When Holly’s twin sons were very young, a devastating car crash killed her husband and one of her sons. Although she birthed a daughter soon after, Eden was born with a rare disease that aged her at a rapid pace, which put her body in such distress that she could never recover from a childhood fall that put her in a coma. As a member of the well-known Darling family, made famous by J.M. Barrie’s classic book, Holly had to face each of these traumas in the spotlight, her tragedies being written under quippy and horrifying headlines. But she managed to keep one or two secrets herself, including the real identity of Eden’s father.

For years, Holly has been the lead scientist and public-facing persona of Darling Skin Care. By isolating restorative and powerful proteins in sea creatures, minerals and plants, she has revolutionized skin care, making a name for herself that stands almost as tall as her family lore. But her work also has allowed her to isolate the protein in her daughter’s blood that binds to damaged cells and restores them. In Eden, this means rapid aging, but in those without her rare illness, it means repairing breaks and filling patients with powerful antibodies.

No one knows this better than Holly, as she has been injecting her only living son with Eden’s blood for years to ensure he can live safely in a world that she knows all too well is full of danger. But there is no fall, no illness, no pesky zit as dangerous as her family’s constant companion: Peter Pan. So when her comatose daughter suddenly disappears from her family compound, along with several vials of her powerful blood, Holly knows the police aren’t necessary. Only she and her grandmother can find the man who took Eden: her father, Peter Pan. But they’ll need the help of a vigilante bounty hunter, Christopher Cooke (rhymes with Hook).

In order to find Eden and Peter, Holly will have to bury herself in Darling family lore, including the reasons why Peter seemed to favor Wendy and Holly while skipping over Jane entirely. As a young girl who rolled her eyes at her family’s claim to fame and came to hate and fear Peter, this means tapping into some serious inner fears and family secrets to get into the head of the mythological Peter. Can he really never grow older, or can he simply never grow up? Is his innocence truly naivety, or is it willful ignorance that doesn’t care who it hurts? As Holly tries to prove once and for all that Peter is a dangerous, powerful man with the whims of a boy, Jane embarks on her own journey to meet this “new” volatile Peter and go on her own awfully big adventure.

This is by no means an easy read, yet it has the same intoxicating pull as Neverland, particularly in Michalski’s portrayals of Jane, Captain Hook (a former army veteran who now delights in ridding the streets of drug dealers) and even Tinker Bell. Though her depiction of Holly can be shaky at times --- the backstory is all bad luck, no impact --- it is in Michalski's writing of these supporting characters that she truly makes the lore her own, circumventing and upending everything you thought you knew and revealing her grasp of the classic story to be not only masterful, but also confident and clever.

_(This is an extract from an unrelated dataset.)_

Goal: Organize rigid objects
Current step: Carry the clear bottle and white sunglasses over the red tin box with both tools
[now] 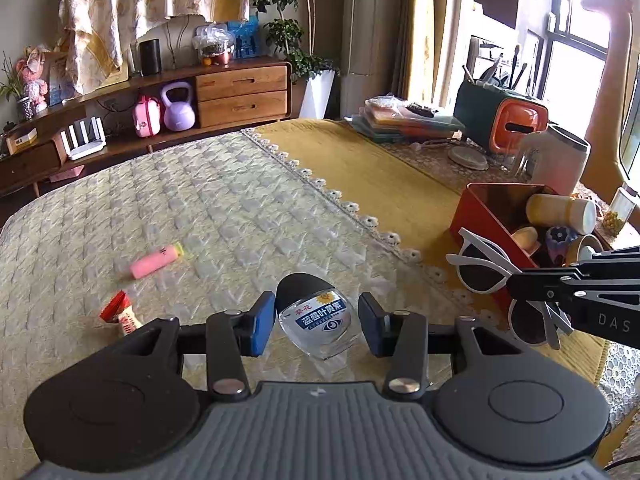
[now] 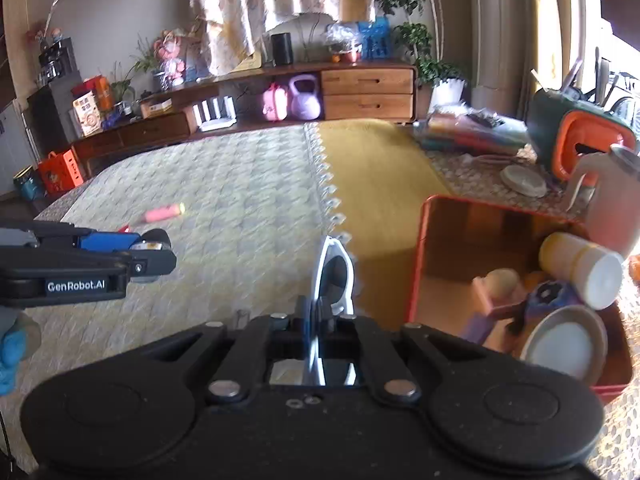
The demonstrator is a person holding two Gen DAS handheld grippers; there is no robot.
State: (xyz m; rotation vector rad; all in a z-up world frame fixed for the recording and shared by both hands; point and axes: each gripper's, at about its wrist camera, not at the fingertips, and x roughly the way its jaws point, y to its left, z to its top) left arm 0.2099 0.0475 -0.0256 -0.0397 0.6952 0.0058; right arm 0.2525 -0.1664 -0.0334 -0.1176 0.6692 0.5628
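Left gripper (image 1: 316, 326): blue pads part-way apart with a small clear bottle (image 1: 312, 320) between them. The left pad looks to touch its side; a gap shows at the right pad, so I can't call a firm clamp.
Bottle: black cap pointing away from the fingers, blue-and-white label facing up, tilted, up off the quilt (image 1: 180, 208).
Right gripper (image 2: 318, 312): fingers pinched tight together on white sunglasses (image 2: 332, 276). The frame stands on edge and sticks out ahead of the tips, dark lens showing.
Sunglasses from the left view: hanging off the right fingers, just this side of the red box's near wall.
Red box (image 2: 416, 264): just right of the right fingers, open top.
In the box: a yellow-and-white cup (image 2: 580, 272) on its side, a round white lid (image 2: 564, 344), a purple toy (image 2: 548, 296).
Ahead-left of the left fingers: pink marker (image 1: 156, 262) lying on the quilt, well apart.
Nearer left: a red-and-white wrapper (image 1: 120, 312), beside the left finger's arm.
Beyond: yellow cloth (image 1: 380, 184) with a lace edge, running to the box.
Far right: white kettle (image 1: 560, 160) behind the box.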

The resounding theme of the negative aspects of hero worship and the stories we tell to preserve the legacies of those least deserving hits its mark. The novel reaches a truly satisfying conclusion at the end, though I fear the more grotesque aspects may force readers to close the book on this story too soon.

Perfect for readers of THE CHARMED WIFE, HOW TO BE EATEN, and even young adult works like DOROTHY MUST DIE and CINDERELLA IS DEAD, DARLING GIRL is a strong and accomplished addition to the lore of Peter Pan. Just remember that he’s likely not the hero you think he is.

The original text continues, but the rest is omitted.